L'an dernier, un rapport piloté par le président de Juste pour rire, Gilbert Rozon, pour le compte du ministère du Tourisme, concluait aussi que les deux axes à développer pour vendre Québec aux touristes étaient le fleuve et l'hiver, a rappelé Régis Labeaume hier.
«Pour le fleuve, on a la Transat cet été, on veut aussi accélérer l'utilisation du fleuve, les Grands Voiliers s'en viennent [en 2017]. On s'en tient au plan.»
Quant à l'axe hivernal, il passe par la mise en valeur, mais aussi l'acceptation de notre nordicité, croit le maire. «On est une ville scandinave, moi, je vois ça comme ça. Il faut accepter l'hiver et faire avec notre état nordique. Faire avec ça veut dire bâtir des choses en fonction de ça. Mais c'est l'oeuf ou la poule, pour l'accepter il faut aussi suffisamment d'activités.»
Des activités, précise Régis Labeaume, qui doivent attirer les touristes, mais aussi la population locale. «On regarde la relâche, les parents se cherchent des activités, des nouveaux lieux de rendez-vous. Les gens veulent de nouvelles attractions.»
Mardi, Régis Labeaume a d'ailleurs profité de la semaine de relâche pour prendre un bain de foule à l'Hôtel de glace. L'occasion de montrer son habileté à l'épreuve tirs au but au hockey. Quelques mètres plus loin, l'épreuve du jeu de poche en glace s'est toutefois avérée un peu moins concluante, le maire ayant réussi à faire entrer une seule poche malgré 12 énergiques tentatives.
2012 sourit à l'Hôtel de Glace
Après une première saison plus difficile sur son nouveau terrain de Charlesbourg l'an dernier, l'Hôtel de Glace se dirige vers un bilan positif pour l'hiver 2012.
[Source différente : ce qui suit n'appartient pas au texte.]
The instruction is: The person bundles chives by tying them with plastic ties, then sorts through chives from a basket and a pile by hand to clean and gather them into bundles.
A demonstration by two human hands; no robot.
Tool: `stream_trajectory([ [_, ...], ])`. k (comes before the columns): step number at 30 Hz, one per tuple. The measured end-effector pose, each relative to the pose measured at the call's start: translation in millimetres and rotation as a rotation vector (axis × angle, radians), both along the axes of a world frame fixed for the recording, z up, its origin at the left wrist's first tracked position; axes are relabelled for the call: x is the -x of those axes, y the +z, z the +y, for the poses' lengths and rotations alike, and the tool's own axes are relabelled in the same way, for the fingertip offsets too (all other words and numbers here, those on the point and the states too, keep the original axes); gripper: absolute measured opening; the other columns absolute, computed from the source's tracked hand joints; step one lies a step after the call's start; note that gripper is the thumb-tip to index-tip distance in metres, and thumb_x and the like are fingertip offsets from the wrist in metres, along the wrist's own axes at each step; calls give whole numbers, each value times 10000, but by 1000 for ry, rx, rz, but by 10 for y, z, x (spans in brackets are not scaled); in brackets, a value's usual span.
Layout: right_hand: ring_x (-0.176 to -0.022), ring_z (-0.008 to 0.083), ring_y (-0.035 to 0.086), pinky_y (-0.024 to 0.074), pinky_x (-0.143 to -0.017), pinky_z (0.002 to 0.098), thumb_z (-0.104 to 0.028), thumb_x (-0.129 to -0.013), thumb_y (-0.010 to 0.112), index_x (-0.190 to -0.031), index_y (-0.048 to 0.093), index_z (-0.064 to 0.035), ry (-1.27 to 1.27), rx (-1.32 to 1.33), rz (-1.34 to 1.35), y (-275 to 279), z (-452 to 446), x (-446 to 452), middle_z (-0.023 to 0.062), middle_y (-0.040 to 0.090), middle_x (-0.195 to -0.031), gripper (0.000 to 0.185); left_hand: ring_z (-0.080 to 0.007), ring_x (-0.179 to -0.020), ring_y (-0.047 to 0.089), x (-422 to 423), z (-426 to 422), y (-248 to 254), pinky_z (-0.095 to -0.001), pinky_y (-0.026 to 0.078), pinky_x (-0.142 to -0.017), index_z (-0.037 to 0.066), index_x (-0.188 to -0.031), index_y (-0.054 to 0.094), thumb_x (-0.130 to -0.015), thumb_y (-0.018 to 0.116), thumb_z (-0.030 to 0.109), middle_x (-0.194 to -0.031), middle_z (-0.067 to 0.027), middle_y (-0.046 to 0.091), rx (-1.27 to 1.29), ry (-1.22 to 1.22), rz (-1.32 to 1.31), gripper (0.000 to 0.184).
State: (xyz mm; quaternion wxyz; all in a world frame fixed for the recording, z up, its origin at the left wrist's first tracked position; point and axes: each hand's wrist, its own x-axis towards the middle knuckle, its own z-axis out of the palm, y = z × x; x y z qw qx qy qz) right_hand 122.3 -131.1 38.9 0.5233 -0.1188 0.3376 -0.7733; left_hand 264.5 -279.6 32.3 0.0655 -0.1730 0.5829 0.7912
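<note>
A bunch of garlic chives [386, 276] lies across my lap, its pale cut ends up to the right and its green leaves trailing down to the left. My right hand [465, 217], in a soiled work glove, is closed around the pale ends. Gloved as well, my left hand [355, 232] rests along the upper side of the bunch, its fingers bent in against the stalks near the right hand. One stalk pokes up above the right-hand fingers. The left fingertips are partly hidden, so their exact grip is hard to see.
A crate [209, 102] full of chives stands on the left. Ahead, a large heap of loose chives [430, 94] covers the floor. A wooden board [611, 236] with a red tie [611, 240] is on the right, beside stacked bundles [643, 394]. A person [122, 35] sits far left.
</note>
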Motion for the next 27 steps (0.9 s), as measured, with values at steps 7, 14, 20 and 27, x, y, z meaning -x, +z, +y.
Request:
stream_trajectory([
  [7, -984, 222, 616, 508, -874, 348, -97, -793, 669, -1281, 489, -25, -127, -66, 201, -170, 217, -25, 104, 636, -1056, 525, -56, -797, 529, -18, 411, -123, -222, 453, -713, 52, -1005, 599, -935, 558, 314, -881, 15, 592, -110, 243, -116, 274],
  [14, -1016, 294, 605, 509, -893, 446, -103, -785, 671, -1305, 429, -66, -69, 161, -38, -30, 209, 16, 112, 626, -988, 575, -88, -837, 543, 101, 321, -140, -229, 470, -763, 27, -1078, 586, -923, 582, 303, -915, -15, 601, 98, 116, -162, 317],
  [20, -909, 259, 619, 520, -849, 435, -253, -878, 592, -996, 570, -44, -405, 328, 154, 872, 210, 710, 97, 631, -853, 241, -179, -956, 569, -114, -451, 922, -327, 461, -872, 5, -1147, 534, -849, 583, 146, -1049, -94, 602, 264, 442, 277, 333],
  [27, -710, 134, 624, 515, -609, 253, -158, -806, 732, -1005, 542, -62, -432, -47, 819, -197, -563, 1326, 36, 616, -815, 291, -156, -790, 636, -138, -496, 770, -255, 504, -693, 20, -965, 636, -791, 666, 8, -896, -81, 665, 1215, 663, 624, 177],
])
«On devrait finir l'hiver avec un taux d'occupation entre 86 et 90 %, c'est phénoménal», s'est réjoui mardi le président-directeur général de l'Hôtel de Glace, Jacques Desbois. Ces chiffres confirment que déménager l'éphémère attraction à Québec a été une bonne idée, dit-il.
L'Hôtel, ouvert depuis le 6 janvier et jusqu'au 25 mars, a quitté l'an dernier la Station touristique Duchesnay pour s'établir sur les terrains de l'ancien zoo de Charlesbourg. Après un hiver 2011 marqué par une baisse de 18 % des nuitées, passées de 3900 à 3100, l'Hôtel a jusqu'à maintenant accueilli près de4800 personnes pour le dodo, selon M. Desbois.
Ce dernier se réjouit aussi de la popularité des visites de jour, des activités de la semaine de relâche et du nightlife. «Le bar est plus achalandé les vendredis et samedis soir qu'il ne l'était à Duchesnay», dit-il. «Il faut s'assurer que toutes les expériences cohabitent bien, poursuit le directeur de l'Hôtel de Glace. Ça a fait partie des apprentissages après la première année et la formule fonctionne très bien.»